N-hydroxy-IQ O-acetyltransferase activity was undetectable in all cell lines tested. This may have been due to the small amount of N-hydroxy-IQ substrate available and tested (15 μM) or to DNA adduct assay sensitivity (10 pmoles). N-hydroxy-MeIQx O-acetyltransferase activity was about 4-fold higher in CYP1A2/NAT2*4-transfected cells than in CYP1A2/NAT2*5B-transfected cells which is similar to previous studies in yeast [30] and in CHO cells [9]. Our results confirm previous studies suggesting that NAT2 is an important activation enzyme for IQ and MeIQx genotoxicity [9, 13, 20–22, 31]. Furthermore, the effect of NAT2 on both MeIQx and IQ-induced DNA adduct formation and mutagenesis was restricted to the rapid acetylator CYP1A2/NAT2*4-transfected cell line at each concentration tested. This effect is consistent with studies in which higher levels of N-hydroxy-IQ and –MeIQx O-acetylation have been reported in human [32] and Syrian hamster [25] tissues and in primary cultures of human [31] and rat [33] mammary epithelial cells derived from rapid acetylators.

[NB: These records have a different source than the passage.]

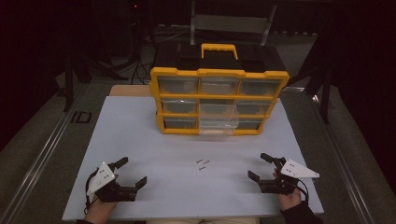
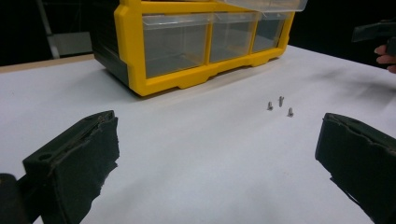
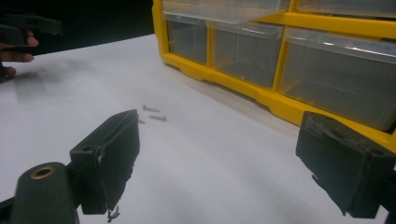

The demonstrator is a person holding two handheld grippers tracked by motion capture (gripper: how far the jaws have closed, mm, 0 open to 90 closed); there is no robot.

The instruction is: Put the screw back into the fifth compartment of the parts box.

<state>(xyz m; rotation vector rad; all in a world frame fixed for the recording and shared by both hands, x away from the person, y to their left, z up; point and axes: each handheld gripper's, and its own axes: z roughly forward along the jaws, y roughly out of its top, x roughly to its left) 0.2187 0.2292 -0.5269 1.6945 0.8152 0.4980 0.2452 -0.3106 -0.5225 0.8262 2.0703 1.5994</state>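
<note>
I cannot make out what the clear plastic drawers hold; their fronts are hazy in the dim light, and the yellow plastic organiser cabinet with its black carry handle (image 1: 218, 100) is cut off at the top in both gripper views. One drawer in the bottom row (image 1: 218, 125) stands pulled out past the frame. The three small grey metal screws (image 1: 202, 164) lie loose on the white table board (image 1: 154, 149), well in front of the cabinet and between my two grippers; in the right gripper view one is partly hidden behind the near jaw. The board's near edge runs just under my hands, and the room beyond it is too dark to read. Bare board lies all round the screws, so I have room on every side. My left gripper (image 1: 132, 172) has its jaws wide apart with nothing between them. My right gripper (image 1: 259, 167) likewise stands wide and empty. The black jaw pads look rough and torn at their edges.
</note>
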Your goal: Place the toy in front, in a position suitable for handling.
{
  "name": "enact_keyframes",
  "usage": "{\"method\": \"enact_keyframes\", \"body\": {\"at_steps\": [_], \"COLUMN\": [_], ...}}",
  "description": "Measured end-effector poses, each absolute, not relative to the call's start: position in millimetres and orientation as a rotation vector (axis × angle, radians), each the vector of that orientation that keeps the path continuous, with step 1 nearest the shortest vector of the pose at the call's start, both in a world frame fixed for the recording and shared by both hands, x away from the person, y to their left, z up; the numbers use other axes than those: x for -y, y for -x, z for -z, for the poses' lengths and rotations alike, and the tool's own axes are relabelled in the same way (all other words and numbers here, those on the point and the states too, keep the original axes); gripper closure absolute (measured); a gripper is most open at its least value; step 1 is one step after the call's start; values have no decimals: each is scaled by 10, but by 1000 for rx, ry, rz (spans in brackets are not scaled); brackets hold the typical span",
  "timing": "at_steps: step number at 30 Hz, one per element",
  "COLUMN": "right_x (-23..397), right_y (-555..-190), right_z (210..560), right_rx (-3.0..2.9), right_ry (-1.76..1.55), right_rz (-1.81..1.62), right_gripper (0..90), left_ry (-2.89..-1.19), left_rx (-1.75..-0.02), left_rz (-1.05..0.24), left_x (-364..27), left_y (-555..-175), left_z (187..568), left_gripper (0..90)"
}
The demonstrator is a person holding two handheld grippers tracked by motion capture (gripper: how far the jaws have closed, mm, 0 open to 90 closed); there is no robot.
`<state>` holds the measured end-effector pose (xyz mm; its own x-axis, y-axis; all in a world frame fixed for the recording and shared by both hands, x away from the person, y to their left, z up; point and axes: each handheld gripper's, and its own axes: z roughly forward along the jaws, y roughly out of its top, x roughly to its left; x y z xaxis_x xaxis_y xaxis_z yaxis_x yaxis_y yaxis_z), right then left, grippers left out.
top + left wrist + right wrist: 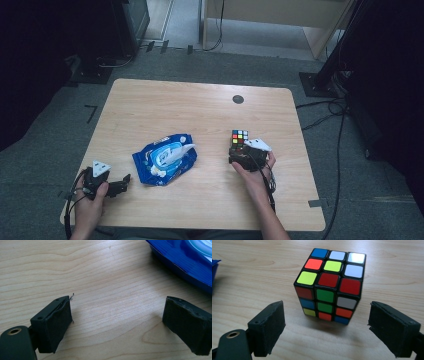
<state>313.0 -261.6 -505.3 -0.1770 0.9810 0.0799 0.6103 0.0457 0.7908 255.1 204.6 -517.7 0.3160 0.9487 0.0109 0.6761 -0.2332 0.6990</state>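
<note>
My right tongs (325, 322) gape before the Rubik's cube (329, 286); I'd square pads on opposite faces. Left tongs (117, 322) rest apart, empty.

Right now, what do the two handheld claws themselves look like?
Both are black. The left claw and right claw each carry a grey three-cornered plate on top and trail a black cable. Their jaws are blocky, faced with thick black foam pads. No sleeves are in view.
</note>
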Motion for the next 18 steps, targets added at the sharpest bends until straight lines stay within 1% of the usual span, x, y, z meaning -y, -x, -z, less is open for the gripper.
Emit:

A number of human epidemiologic studies have reported associations or lack of associations between surrogate measures of heterocyclic amine exposure (i.e., well done meat intake) and cancer incidence. Furthermore, some of these studies have explored a possible modifying effect of NAT2 acetylator polymorphism. For example, NAT2 rapid acetylator phenotype is associated with increases in colorectal [34–36], breast [37,38], and lung [39] cancer risk in individuals exposed to heterocyclic amine carcinogens. In contrast, other studies [40–42] did not find this association. Due to the need to clarify epidemiological studies and provide laboratory based experiments with a more controlled environment, we developed CHO cells stably transfected with human CYP1A2 and either human rapid or slow acetylator NAT2, and investigated the genotoxicity of IQ and MeIQx, common heterocyclic amines found in well-done meat. By measuring DNA adduct formation and mutagenicity, we provide further evidence for the role of NAT2 acetylation capacity in increased cancer risk with exposure to these environmental carcinogens. Furthermore, these studies demonstrate a clear link between adduct formation and mutagenesis, illustrated by the strong linear correlation between dG-C8-adduct formation and induced hprt mutants, as well as the majority of hprt mutations occurring at deoxyguanosine. Hepatic dG-C8-MeIQx adducts are higher in rapid than slow NAT2 acetylator congenic rat lines administered MeIQx [43]. These results and the current study strongly suggest that rapid NAT2 acetylators are at greater risk than slow NAT2 acetylators to the genotoxic and hence carcinogenic effects of IQ and MeIQx.